Это письмо должно было заставить Томаса идти дальше, но на деле, топило Ньюта своей обреченностью. Разве мог он сейчас дать Томасу то, что испытывал прежний Ньют? И так ли он на самом деле отличался от парня, что писал эти строчки дрожащими пальцами при свете костра? Могло ли это письмо быть пропитано абсолютной ложью только лишь для того, чтобы наполнить душу давнего друга теплом? Мог ли Ньют надеяться, что все сказанное лишь фантазия больного парня, сражающегося со зверем в своей голове? Но он знал… как только начал читать, понял, с безнадежностью падающих дождевых капель, понял, что каждое слово написано от чистой души. Ньют искренне изливал свои мысли. Он хотел этого всей своей искалеченной душой и нынешний Ньют не мог винить его за эту слабость.

Ньют судорожно втянул воздух, и, задержав в своих легких жгущий кислород, медленно выдохнул. Внутри формировался столб торнадо, который хотел разметать все, из чего состоял прежний Ньют. Он хотел втащить в свои сети и нынешнего Ньюта. Смерч хотел разметать их обоих на атомы, чтобы создать нового человека — цельного Ньюта, каким он и был и должен был быть с самого начала.

Блондин растрепал волосы, грустно усмехнувшись своему отражению в стекле.

— Вот и все, парень, мы с тобой ждали трагедию, и она догнала нас, смыв в унитаз.

Каково это узнать, что ты давно любишь человека, которого только узнал и которого, кажется, без причины ненавидишь? И так ли уж ненавидишь или просто боишься? Это ломает. Рушит все твои мнимые заборы. Уничтожает всю выдуманную браваду. Заставляет прислушаться к настоящему себе, застрявшему так глубоко. И ты уже не можешь выкинуть из головы то, что услышал, как бы ни пытался сохранить свой маленький, относительно спокойный мирок. Ты сам себе шепчешь из глубины то, что всегда знал.

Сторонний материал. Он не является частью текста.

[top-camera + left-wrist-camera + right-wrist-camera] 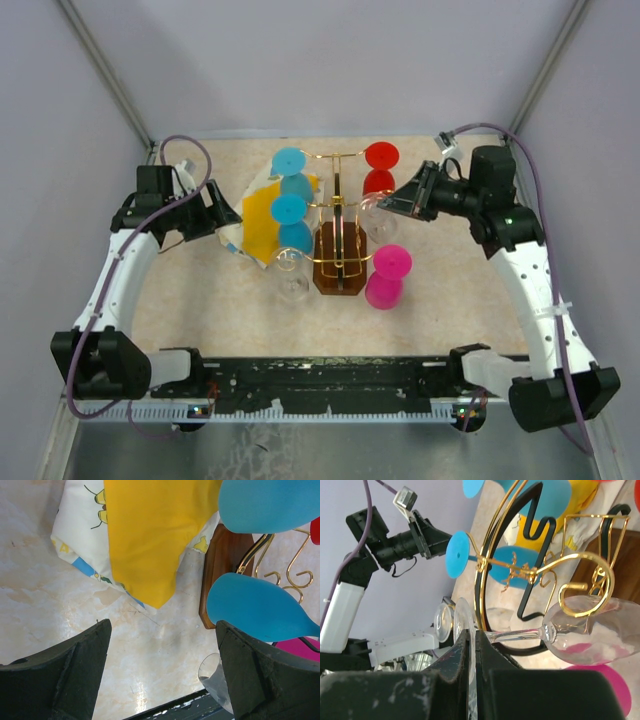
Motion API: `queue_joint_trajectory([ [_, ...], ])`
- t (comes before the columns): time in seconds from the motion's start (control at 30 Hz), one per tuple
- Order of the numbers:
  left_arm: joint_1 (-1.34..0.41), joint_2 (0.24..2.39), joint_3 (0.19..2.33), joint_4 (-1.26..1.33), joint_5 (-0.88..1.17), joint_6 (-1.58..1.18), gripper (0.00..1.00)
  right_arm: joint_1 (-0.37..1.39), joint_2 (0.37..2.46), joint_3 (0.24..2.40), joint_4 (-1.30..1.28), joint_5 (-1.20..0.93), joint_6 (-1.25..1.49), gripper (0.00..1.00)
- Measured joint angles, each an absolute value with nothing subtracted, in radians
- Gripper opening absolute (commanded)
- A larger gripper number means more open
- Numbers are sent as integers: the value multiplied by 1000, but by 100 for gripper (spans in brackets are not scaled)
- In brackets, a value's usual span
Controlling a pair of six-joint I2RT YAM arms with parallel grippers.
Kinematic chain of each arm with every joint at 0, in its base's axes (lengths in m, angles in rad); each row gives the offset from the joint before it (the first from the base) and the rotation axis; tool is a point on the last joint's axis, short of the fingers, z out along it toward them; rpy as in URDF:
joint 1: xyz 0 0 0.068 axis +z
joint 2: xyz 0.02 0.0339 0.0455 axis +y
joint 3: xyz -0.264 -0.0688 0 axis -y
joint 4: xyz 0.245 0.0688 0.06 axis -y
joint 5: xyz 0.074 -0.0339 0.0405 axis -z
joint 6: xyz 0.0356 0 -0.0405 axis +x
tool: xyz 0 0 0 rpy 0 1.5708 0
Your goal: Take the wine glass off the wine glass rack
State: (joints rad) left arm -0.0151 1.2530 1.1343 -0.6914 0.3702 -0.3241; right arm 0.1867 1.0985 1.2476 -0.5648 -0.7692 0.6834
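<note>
The wine glass rack (338, 205) is gold wire on a dark wooden base (340, 268) at the table's middle. My right gripper (397, 203) is shut on the flat foot (463, 627) of a clear wine glass (377, 216), which is held sideways. Its stem (520, 636) runs right to the bowl (592, 632), which lies against a gold scroll-ended arm (580, 560). I cannot tell whether the glass hangs on the arm. My left gripper (228, 215) is open and empty over the table beside the cloth; in its wrist view (162, 630) bare tabletop lies between the fingers.
Two blue glasses (290, 165) (288, 210) and a red one (380, 158) hang on the rack. A pink glass (388, 275) stands right of the base. Another clear glass (291, 278) is at its left, also in the left wrist view (214, 676). A yellow-and-white cloth (258, 222) lies left.
</note>
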Motion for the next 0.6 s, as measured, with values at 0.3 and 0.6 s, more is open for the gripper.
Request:
queue_joint_trajectory([
  [0.3, -15, 1232, 1132, -694, 370, -322, 91, 163, 1062, 1322, -801, -749, 577, 0],
  [0.6, -15, 1222, 1129, -699, 370, -317, 91, 46, 1084, 1438, -1032, -611, 448, 0],
])
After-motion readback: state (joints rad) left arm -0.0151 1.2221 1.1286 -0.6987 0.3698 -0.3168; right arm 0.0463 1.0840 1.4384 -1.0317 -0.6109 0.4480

И это снова возвращает в твою душу боль, от которой ты так надеялся избавиться.

Я его люблю.

***

— Том, можно войти?

Ньют в первый раз постучал в его дверь. С тех пор, как Томаса перевели в общий жилой отсек, он лишь ходил мимо, отчего-то замирая каждый раз, когда замечал силуэт брюнета за матовой стеной. Но сегодня остановился, когда услышал, что выбывших привели с наказания. Они всегда наказывали одним и тем же: попеременными разрядами тока, что раскаляли нервы и до безумия выжигали мозги, если ты сопротивлялся. Все сопротивлялись в первый раз. А потом просто укрепляли в себе мысль, что нужно добраться до конца игры, оглядываясь на этот чертов огонек на своей руке. Главное, чтобы не погас. Иначе снова вернут боль.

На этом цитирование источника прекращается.